* [Your objective] Make an exact copy of every entry below, with the pictures left out.

* [Source information]
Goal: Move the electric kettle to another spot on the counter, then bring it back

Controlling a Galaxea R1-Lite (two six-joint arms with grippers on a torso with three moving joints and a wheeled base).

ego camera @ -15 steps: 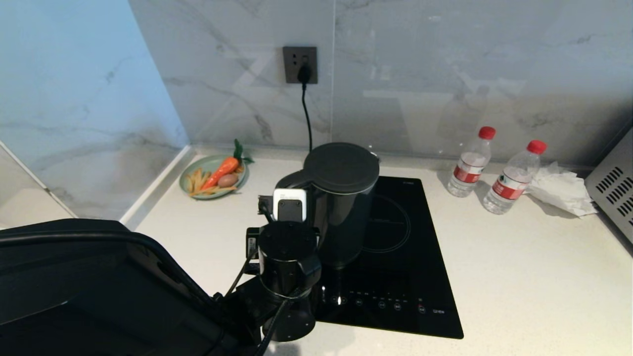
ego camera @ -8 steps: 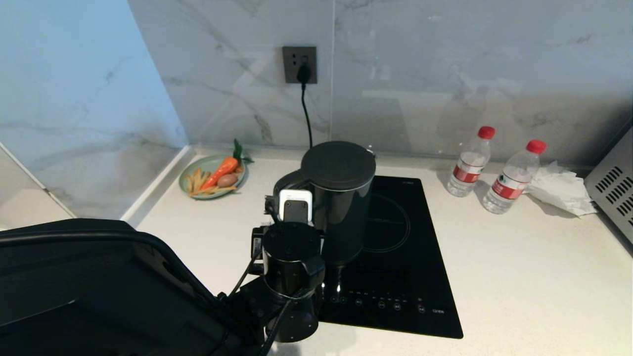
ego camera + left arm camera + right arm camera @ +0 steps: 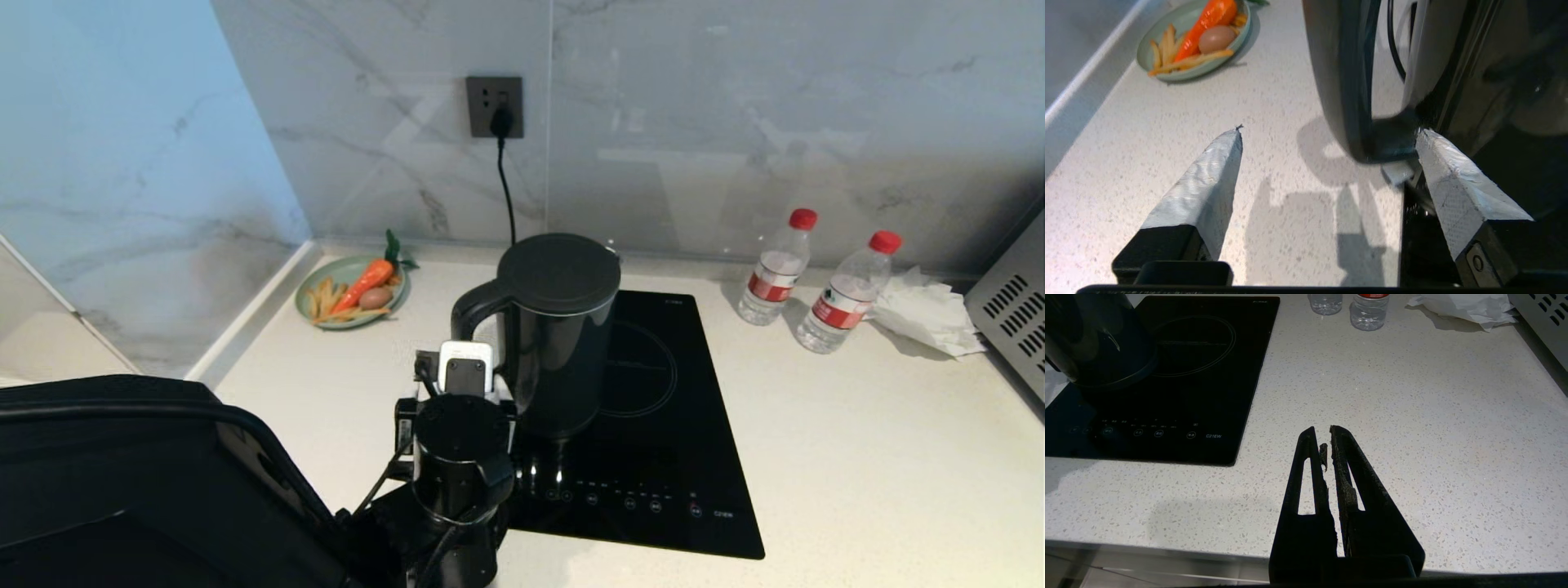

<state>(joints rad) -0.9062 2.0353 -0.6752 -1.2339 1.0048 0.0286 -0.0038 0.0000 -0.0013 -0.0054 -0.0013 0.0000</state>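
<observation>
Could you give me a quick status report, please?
Left end effector open at kettle handle. Right end effector shut, parked. Electric kettle standing on cooktop edge.

White lettering "C21EW" is printed on the black glass cooktop (image 3: 1167, 375) beside its touch controls. The red bottle labels (image 3: 839, 310) are too small to read.

Bright, even daylight fills the scene. The white surface (image 3: 857, 457) is well lit, with soft shadows under the left claw (image 3: 1327, 134). The electric kettle (image 3: 559, 335) carries glossy reflections, and the cooktop (image 3: 653, 425) mirrors it toward 6 o'clock. The kettle is blurred in the left wrist view.
</observation>
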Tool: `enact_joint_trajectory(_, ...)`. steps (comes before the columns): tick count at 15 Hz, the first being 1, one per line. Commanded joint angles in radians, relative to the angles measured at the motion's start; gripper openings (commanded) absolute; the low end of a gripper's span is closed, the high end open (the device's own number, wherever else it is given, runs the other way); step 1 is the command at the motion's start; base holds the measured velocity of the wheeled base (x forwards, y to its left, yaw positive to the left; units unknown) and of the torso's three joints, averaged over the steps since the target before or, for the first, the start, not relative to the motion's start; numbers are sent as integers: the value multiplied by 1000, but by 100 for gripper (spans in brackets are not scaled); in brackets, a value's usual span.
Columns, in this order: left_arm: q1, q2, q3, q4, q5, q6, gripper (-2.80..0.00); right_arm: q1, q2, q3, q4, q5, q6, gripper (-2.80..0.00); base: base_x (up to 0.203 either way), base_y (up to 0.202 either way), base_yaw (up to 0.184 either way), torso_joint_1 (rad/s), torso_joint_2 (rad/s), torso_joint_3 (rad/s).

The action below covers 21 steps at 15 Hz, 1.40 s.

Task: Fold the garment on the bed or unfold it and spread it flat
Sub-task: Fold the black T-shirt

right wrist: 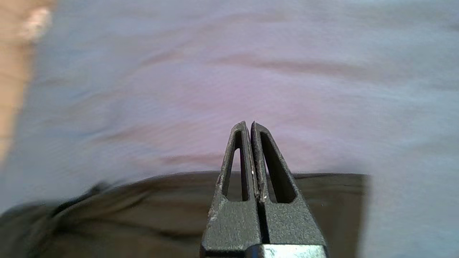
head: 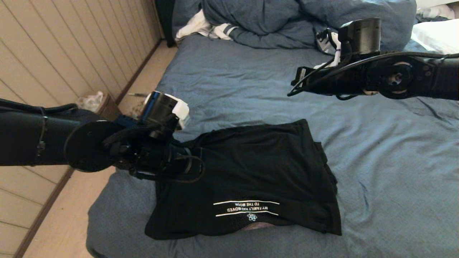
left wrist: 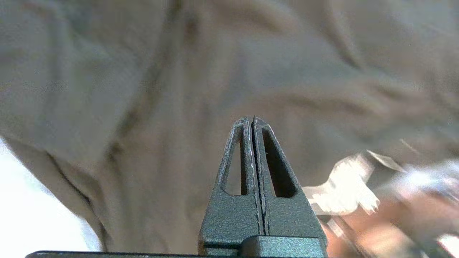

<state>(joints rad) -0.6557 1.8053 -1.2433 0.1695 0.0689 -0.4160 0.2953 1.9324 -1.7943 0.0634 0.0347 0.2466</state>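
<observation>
The garment (head: 251,172), a black T-shirt, lies folded into a rough rectangle on the bed (head: 376,161), white lettering upside down near its front edge. My left gripper (head: 188,156) is at the shirt's left edge, low over the cloth. In the left wrist view it (left wrist: 252,118) is shut with nothing between the fingers, and the garment (left wrist: 143,89) fills most of the picture. My right gripper (head: 296,84) hovers above bare sheet beyond the shirt's far right corner. It (right wrist: 250,123) is shut and empty, with the garment's edge (right wrist: 107,215) below it.
A bulky blue duvet (head: 272,21) and a white stripe-cuffed cloth (head: 211,28) are heaped at the head of the bed, with a white pillow (head: 435,36) at the far right. The bed's left edge drops to a wooden floor (head: 61,222) beside a panelled wall.
</observation>
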Motion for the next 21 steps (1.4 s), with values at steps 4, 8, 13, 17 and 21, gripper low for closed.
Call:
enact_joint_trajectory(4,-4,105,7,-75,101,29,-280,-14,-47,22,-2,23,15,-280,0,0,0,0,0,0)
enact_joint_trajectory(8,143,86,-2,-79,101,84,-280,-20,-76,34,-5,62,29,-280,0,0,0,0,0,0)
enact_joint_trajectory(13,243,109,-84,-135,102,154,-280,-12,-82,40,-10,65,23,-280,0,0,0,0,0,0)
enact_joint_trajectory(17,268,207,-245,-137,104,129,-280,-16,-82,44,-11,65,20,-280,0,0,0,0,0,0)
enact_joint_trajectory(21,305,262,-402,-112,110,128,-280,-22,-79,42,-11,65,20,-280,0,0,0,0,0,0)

* [Response to this task]
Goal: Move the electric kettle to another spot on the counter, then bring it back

Controlling a Galaxea R1-Lite (two six-joint arms with grippers on a torso with three moving joints and a wheeled base).

ego camera @ -15 steps: 
ego camera @ -8 steps: 
ego camera + left arm camera + right arm camera @ +0 steps: 

<state>(joints rad) -0.9062 2.0353 -0.6752 -1.2339 1.0048 0.0286 -0.0038 0.0000 -0.0013 -0.0054 -0.0013 0.0000</state>
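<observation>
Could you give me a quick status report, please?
Left end effector open at kettle handle. Right end effector shut, parked. Electric kettle standing on cooktop edge.

White lettering "C21EW" is printed on the black glass cooktop (image 3: 1167, 375) beside its touch controls. The red bottle labels (image 3: 839, 310) are too small to read.

Bright, even daylight fills the scene. The white surface (image 3: 857, 457) is well lit, with soft shadows under the left claw (image 3: 1327, 134). The electric kettle (image 3: 559, 335) carries glossy reflections, and the cooktop (image 3: 653, 425) mirrors it toward 6 o'clock. The kettle is blurred in the left wrist view.
</observation>
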Tool: `enact_joint_trajectory(_, ...)`. steps (comes before the columns): tick count at 15 Hz, the first being 1, one per line. Commanded joint angles in radians, relative to the angles measured at the motion's start; gripper openings (commanded) absolute; the low end of a gripper's span is closed, the high end open (the device's own number, wherever else it is given, runs the other way); step 1 is the command at the motion's start; base holds the measured velocity of the wheeled base (x forwards, y to its left, yaw positive to the left; units unknown) and of the torso's three joints, averaged over the steps since the target before or, for the first, the start, not relative to the motion's start; numbers are sent as integers: the value multiplied by 1000, but by 100 for gripper (spans in brackets are not scaled); in brackets, a value's usual span.
Columns, in this order: left_arm: q1, q2, q3, q4, q5, q6, gripper (-2.80..0.00); right_arm: q1, q2, q3, q4, q5, q6, gripper (-2.80..0.00); base: base_x (up to 0.203 either way), base_y (up to 0.202 either way), base_yaw (up to 0.184 either way), torso_joint_1 (rad/s), torso_joint_2 (rad/s), torso_joint_3 (rad/s).

The action below covers 21 steps at 15 Hz, 1.40 s.

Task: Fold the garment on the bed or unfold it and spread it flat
Sub-task: Fold the black T-shirt

right wrist: 
head: 
left wrist: 

<state>(joints rad) -0.6557 1.8053 -1.2433 0.1695 0.0689 -0.4160 0.2953 1.9324 -1.7943 0.0634 0.0347 0.2466</state>
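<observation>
The garment (head: 251,172), a black T-shirt, lies folded into a rough rectangle on the bed (head: 376,161), white lettering upside down near its front edge. My left gripper (head: 188,156) is at the shirt's left edge, low over the cloth. In the left wrist view it (left wrist: 252,118) is shut with nothing between the fingers, and the garment (left wrist: 143,89) fills most of the picture. My right gripper (head: 296,84) hovers above bare sheet beyond the shirt's far right corner. It (right wrist: 250,123) is shut and empty, with the garment's edge (right wrist: 107,215) below it.
A bulky blue duvet (head: 272,21) and a white stripe-cuffed cloth (head: 211,28) are heaped at the head of the bed, with a white pillow (head: 435,36) at the far right. The bed's left edge drops to a wooden floor (head: 61,222) beside a panelled wall.
</observation>
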Motion for the next 21 steps (1.4 s), with values at steps 4, 8, 13, 17 and 21, gripper low for closed.
Call:
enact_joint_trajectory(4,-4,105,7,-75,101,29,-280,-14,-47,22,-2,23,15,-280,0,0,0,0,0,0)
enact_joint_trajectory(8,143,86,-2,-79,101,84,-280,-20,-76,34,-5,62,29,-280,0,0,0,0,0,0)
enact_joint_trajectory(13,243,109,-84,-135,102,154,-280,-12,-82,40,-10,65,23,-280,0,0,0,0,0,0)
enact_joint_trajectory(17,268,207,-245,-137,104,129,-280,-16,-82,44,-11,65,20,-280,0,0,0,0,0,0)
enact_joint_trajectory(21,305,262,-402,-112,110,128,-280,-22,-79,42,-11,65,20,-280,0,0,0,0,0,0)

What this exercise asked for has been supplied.